> _PROMPT_
Copy out each line of the data that includes the string "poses".

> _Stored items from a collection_
------------------------------------------------------------
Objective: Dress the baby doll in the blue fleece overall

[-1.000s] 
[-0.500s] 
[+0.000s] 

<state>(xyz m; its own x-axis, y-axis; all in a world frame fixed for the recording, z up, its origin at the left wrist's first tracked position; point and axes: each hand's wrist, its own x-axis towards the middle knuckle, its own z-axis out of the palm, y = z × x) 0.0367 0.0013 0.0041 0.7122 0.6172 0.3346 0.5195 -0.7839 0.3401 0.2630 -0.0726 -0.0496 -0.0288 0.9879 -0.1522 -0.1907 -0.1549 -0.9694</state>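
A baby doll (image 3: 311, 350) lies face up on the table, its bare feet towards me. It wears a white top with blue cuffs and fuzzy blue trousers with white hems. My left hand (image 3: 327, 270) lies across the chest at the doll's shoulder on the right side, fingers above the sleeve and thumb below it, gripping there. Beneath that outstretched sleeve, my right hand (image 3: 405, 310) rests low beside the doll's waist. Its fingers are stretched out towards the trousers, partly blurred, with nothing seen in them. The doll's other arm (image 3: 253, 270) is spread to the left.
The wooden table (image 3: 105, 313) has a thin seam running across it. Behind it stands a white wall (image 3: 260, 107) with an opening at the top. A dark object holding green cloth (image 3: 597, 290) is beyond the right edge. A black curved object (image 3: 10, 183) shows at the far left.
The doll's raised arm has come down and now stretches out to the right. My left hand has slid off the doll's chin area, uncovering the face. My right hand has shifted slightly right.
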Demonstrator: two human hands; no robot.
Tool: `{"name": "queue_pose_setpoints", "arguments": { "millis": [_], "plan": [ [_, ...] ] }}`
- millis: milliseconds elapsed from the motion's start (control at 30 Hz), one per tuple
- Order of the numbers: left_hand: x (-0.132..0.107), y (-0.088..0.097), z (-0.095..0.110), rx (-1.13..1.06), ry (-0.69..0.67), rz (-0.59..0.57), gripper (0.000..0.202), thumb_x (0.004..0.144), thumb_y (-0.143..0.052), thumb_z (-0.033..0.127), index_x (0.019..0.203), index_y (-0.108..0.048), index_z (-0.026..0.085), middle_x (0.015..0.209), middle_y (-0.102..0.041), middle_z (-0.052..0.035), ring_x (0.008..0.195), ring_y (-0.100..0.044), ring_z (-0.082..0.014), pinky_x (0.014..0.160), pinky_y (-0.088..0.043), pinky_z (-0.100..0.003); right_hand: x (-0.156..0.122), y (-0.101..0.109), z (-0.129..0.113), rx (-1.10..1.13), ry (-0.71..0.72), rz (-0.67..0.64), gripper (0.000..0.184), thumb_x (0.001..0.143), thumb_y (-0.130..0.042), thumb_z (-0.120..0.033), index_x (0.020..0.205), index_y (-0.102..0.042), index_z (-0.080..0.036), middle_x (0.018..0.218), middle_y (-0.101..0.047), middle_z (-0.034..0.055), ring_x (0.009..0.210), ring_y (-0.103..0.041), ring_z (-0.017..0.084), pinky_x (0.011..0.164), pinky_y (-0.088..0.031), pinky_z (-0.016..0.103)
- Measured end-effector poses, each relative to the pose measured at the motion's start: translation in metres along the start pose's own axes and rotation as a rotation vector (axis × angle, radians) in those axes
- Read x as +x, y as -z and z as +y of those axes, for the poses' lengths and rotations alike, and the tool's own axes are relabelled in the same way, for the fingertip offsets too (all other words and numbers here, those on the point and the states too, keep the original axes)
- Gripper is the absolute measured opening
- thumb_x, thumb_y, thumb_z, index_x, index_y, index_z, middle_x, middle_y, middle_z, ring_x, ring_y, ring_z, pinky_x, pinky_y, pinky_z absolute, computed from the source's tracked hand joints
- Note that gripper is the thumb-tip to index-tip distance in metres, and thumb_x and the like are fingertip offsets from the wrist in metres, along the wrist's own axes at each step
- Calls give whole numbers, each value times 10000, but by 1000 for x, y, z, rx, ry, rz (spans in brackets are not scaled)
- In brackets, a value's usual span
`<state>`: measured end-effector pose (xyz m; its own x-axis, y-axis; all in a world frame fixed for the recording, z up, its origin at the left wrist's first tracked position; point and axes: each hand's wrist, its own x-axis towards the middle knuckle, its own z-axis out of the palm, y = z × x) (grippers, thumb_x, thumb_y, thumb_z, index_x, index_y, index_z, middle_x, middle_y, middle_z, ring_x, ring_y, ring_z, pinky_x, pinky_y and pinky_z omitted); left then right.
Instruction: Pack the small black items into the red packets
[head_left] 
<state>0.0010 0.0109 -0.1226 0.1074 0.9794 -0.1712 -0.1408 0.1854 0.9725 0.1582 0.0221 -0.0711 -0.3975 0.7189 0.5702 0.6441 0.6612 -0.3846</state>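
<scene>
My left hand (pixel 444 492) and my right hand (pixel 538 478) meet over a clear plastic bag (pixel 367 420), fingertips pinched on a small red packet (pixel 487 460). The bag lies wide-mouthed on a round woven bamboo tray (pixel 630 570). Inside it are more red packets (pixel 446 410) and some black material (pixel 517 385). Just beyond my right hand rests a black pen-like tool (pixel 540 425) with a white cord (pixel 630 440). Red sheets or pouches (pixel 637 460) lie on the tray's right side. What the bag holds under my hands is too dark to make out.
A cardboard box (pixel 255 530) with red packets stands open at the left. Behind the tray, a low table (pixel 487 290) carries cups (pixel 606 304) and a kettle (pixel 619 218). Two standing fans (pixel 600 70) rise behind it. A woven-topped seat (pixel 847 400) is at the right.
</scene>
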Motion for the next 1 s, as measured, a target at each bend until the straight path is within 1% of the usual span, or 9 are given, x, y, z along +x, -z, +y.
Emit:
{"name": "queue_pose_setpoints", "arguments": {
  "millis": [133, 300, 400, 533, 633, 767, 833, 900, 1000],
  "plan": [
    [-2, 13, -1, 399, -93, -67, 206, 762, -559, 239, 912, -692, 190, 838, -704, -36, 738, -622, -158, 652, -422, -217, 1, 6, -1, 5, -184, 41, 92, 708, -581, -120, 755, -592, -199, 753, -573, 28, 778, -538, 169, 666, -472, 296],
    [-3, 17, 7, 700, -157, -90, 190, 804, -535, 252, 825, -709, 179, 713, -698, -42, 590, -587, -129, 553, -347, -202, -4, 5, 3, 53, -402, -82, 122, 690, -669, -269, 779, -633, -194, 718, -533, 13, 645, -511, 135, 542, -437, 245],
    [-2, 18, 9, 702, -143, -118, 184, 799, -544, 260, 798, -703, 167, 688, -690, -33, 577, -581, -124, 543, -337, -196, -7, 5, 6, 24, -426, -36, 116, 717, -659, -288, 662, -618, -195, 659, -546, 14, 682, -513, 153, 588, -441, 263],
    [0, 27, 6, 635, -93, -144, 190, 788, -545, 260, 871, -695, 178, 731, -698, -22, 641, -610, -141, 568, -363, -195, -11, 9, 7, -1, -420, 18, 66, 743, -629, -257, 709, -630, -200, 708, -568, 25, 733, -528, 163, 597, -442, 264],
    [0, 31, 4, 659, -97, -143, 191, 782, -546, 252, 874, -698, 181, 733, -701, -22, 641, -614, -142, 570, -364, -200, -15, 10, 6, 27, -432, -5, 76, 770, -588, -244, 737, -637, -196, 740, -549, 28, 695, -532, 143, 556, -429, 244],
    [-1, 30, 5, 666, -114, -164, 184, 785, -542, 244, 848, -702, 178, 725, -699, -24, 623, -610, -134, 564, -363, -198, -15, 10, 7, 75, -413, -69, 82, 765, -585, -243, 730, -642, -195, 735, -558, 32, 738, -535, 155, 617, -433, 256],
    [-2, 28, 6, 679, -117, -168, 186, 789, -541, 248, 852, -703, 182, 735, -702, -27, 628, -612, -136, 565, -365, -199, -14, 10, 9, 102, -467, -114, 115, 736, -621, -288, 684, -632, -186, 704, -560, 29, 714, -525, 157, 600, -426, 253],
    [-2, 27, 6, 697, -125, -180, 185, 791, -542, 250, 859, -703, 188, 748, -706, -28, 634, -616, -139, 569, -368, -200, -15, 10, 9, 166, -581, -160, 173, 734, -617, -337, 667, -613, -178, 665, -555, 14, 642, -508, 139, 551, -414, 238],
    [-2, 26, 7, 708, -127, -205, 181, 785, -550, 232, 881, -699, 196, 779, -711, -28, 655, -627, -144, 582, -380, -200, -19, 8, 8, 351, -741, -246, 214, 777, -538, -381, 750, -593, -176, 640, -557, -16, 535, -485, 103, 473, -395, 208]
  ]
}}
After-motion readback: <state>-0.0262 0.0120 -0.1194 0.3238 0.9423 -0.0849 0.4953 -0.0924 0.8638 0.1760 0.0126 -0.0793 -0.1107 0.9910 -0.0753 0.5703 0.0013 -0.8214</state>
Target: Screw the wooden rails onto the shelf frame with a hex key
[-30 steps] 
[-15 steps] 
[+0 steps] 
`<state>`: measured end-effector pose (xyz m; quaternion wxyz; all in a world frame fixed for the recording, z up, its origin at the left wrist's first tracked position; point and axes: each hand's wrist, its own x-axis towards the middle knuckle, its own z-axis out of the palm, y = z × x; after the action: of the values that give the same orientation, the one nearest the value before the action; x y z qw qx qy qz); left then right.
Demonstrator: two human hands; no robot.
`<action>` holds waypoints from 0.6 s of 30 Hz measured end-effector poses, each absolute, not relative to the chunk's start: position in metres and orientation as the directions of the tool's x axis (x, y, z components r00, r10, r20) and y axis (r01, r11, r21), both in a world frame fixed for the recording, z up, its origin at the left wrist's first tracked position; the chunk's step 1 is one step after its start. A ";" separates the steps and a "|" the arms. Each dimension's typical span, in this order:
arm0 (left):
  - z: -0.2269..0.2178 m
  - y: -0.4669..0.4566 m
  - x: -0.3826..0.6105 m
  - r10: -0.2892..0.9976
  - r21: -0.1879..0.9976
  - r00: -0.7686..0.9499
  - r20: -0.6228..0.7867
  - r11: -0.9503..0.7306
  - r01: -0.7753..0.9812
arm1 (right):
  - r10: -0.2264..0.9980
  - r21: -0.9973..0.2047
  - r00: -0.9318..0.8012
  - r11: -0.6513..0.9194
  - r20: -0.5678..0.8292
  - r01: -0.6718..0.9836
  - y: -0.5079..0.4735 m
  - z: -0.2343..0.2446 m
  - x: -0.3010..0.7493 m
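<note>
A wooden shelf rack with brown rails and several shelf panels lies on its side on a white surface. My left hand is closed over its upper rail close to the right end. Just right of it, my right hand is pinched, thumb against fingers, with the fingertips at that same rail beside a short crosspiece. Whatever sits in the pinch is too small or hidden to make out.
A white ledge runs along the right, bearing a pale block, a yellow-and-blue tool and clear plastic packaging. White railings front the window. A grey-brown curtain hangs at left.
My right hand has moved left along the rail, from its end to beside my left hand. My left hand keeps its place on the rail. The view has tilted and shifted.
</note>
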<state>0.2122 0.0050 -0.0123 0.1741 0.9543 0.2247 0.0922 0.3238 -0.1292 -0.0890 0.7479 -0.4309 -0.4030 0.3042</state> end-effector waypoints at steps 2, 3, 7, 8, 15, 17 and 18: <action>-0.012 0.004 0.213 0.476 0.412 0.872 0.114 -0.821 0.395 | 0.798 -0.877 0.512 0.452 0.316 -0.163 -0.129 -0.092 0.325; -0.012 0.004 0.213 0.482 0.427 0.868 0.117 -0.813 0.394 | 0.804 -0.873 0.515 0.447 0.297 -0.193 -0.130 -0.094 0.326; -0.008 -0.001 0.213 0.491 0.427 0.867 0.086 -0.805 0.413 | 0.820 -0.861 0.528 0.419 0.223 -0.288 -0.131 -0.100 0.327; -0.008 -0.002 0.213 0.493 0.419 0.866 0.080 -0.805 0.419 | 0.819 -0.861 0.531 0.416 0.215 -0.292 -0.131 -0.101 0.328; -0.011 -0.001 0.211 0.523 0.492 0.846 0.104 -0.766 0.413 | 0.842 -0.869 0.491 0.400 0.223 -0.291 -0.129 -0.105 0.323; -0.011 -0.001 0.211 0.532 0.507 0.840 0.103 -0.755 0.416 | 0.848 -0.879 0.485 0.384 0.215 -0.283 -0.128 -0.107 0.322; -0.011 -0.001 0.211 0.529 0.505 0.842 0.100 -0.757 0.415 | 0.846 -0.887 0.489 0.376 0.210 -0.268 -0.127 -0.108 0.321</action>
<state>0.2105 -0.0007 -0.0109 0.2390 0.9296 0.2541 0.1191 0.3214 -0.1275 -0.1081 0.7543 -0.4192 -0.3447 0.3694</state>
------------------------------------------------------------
> _TASK RESPONSE_
- Measured end-effector poses, each relative to the pose measured at the motion's start: translation in metres along the start pose's own axes and rotation as a rotation vector (axis × angle, radians) in those axes
- Read x as +x, y as -z and z as +y of those axes, for the poses' lengths and rotations alike, and the tool's own axes are relabelled in the same way, for the fingertip offsets too (all other words and numbers here, those on the point and the states too, keep the original axes)
`<action>` holds waypoints from 0.6 s of 30 Hz measured end-effector poses, each absolute, not relative to the chunk's start: position in metres and orientation as the directions of the tool's x axis (x, y, z components r00, r10, r20) and y axis (r01, r11, r21), both in a world frame fixed for the recording, z up, its origin at the left wrist's first tracked position; the chunk's step 1 is one step after its start. A ";" separates the steps and a "|" the arms. Each dimension's typical span, in this order:

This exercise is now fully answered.